June 11th, 2012
Basal Insulin and Omega-3 Fatty Acids Fail to Improve Outcomes in Diabetics and Prediabetics
A large new study has found no evidence of cardiovascular (CV) benefits for either basal insulin or omega-3 fatty acids in a population of people with diabetes or at risk for diabetes. Results of the ORIGIN (Outcome Reduction with Initial Glargine Intervention) study were presented today at the annual meeting of the American Diabetes Association and published simultaneously in the New England Journal of Medicine.
In a 2 x 2 factorial design, more than 12,500 patients with impaired fasting glucose, impaired glucose tolerance, or diabetes were randomized to either insulin glargine or standard care and to either omega-3 fatty acids or placebo. After a median followup of 6.2 years, there were no significant differences in outcomes in either of the randomizations.
Insulin glargine versus standard care:
- Nonfatal MI, nonfatal stroke, or CV death: 16.6% versus 16.1% (hazard ratio, 1.02, CI 0.94 – 1.11, p = 0.63)
- Nonfatal MI, nonfatal stroke, CV death, revascularization or HF hospitalization: 28.6% versus 27.5%, HR 1.04, CI 0.97 – 1.11, p = 0.27)
People taking insulin glargine were more likely to gain weight and develop hypoglycemia, but had better glucose control than people receiving standard care. Patients without diabetes at baseline receiving insulin were less likely to progress to diabetes. There was no difference in cancer between the two groups.
The ORIGIN investigators noted that the glycemic benefit of insulin glargine might have an impact on microvascular or other outcomes but concluded that the trial does “not support changing standard therapies for early dysglycemia.”

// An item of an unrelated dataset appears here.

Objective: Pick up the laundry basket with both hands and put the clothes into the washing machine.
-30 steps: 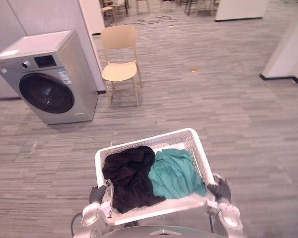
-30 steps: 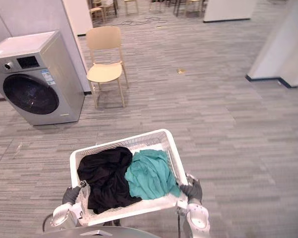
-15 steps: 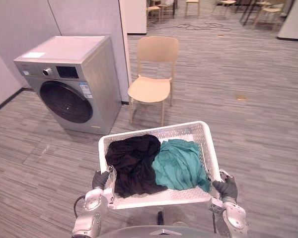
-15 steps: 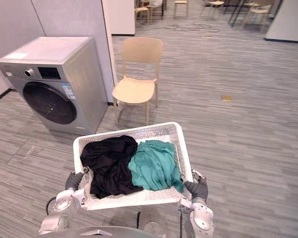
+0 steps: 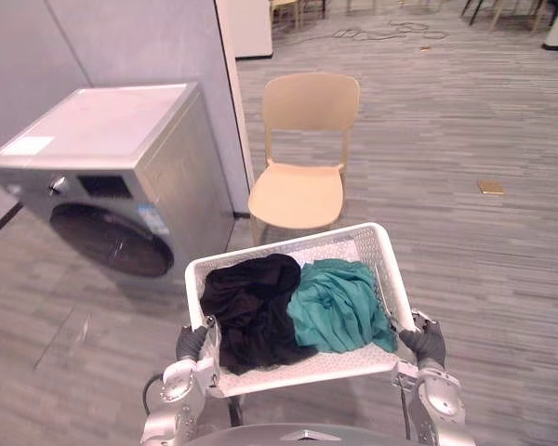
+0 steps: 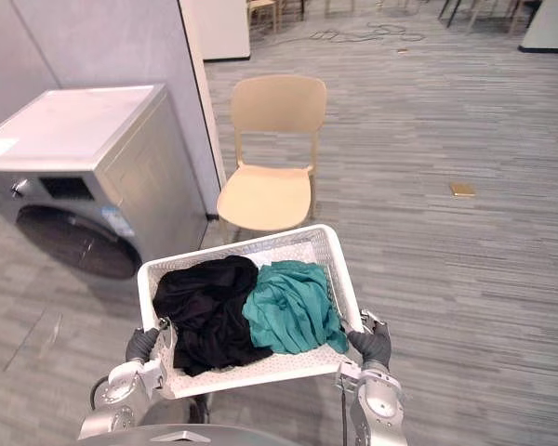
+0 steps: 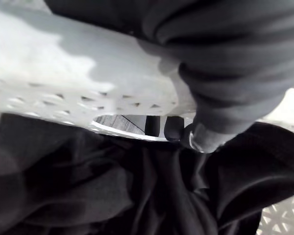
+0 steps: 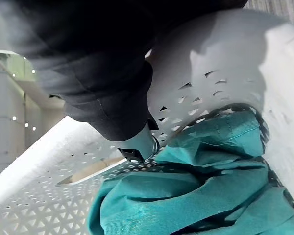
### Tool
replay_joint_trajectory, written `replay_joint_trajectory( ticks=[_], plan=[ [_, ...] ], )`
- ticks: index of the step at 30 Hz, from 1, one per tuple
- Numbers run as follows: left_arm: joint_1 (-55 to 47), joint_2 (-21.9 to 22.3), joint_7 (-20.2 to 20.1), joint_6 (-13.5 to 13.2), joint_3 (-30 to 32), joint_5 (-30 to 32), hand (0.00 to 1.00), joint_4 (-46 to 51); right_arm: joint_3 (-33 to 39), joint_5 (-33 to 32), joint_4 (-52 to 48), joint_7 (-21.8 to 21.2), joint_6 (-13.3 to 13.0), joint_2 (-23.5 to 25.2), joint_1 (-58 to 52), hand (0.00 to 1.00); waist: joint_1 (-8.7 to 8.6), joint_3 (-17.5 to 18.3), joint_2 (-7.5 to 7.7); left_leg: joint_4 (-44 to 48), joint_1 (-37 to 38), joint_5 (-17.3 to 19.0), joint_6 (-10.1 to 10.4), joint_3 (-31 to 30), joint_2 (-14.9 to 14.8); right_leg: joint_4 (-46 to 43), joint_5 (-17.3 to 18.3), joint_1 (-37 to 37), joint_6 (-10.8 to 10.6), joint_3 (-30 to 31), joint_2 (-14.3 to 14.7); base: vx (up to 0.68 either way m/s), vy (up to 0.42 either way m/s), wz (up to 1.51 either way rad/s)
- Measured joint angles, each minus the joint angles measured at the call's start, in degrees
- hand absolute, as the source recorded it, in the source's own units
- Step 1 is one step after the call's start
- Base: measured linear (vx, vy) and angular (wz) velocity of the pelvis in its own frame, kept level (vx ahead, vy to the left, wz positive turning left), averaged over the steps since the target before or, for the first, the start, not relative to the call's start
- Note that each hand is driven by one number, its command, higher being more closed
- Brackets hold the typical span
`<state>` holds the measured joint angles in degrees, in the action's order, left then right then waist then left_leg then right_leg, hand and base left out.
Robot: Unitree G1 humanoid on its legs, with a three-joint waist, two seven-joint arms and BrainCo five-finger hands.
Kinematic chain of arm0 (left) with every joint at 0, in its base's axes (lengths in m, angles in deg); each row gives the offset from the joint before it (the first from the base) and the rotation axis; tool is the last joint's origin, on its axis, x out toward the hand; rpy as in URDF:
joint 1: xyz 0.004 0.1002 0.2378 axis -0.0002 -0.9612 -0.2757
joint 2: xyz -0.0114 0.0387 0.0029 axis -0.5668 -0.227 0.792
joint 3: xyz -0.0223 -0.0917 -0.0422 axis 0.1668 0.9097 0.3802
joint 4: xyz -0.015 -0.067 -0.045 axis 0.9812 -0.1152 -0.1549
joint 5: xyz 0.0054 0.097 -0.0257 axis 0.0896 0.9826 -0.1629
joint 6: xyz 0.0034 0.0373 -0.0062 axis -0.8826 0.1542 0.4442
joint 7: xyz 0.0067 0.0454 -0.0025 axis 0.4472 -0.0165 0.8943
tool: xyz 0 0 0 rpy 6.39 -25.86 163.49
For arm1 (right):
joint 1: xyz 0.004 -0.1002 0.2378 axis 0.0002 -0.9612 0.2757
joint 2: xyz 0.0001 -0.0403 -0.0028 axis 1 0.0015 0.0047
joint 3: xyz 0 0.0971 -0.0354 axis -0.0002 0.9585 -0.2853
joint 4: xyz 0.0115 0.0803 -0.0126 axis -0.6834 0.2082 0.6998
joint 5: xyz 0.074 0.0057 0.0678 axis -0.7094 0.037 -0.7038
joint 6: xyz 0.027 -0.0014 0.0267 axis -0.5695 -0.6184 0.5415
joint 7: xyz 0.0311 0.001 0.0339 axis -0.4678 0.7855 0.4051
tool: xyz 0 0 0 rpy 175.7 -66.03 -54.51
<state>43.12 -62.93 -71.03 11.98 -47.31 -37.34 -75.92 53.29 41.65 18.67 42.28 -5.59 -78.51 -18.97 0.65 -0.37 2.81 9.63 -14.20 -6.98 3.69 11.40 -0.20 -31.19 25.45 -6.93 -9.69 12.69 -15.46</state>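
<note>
White perforated laundry basket (image 5: 325,243) held above the floor, left hand (image 5: 192,342) curled round its left rim, right hand (image 5: 426,342) gripping its right rim, black garment (image 5: 251,307) beside teal garment (image 5: 335,305) inside, silver washing machine (image 5: 112,177) ahead-left, beige chair (image 5: 302,186) just beyond the basket.

The legs of the chair (image 5: 302,190) are hidden behind the laundry basket (image 5: 302,365). The black garment (image 5: 251,307) and the teal garment (image 5: 338,305) cover its floor. The picture edge cuts the washing machine (image 6: 84,177).
</note>
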Motion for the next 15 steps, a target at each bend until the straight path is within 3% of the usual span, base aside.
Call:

Omega-3 fatty acids versus placebo:
- CV death (primary endpoint): 9.1% versus 9.3% (HR 0.98, CI 0.87 – 1.10, p = 0.72)
- Major vascular events: 16.5% versus 16.3% (HR 1.01,CI 0.93 – 1.10, p = 0.81)
- Death from any cause: 15.1% versus 15.4% (HR 0.98, CI 0.89 – 1.07, p = 0.63)
- Death from arrhythmia: 4.6% versus 4.1% (HR 1.10, CI 0.93 – 1.30, p = 0.26)
The authors cautioned that their results “may not be relevant to dietary recommendations to consume more fish, because dietary change not only increases the intake of foods containing n–3 fatty acids but is also associated with a reduction in the consumption of foods such as red meats, which may be harmful.”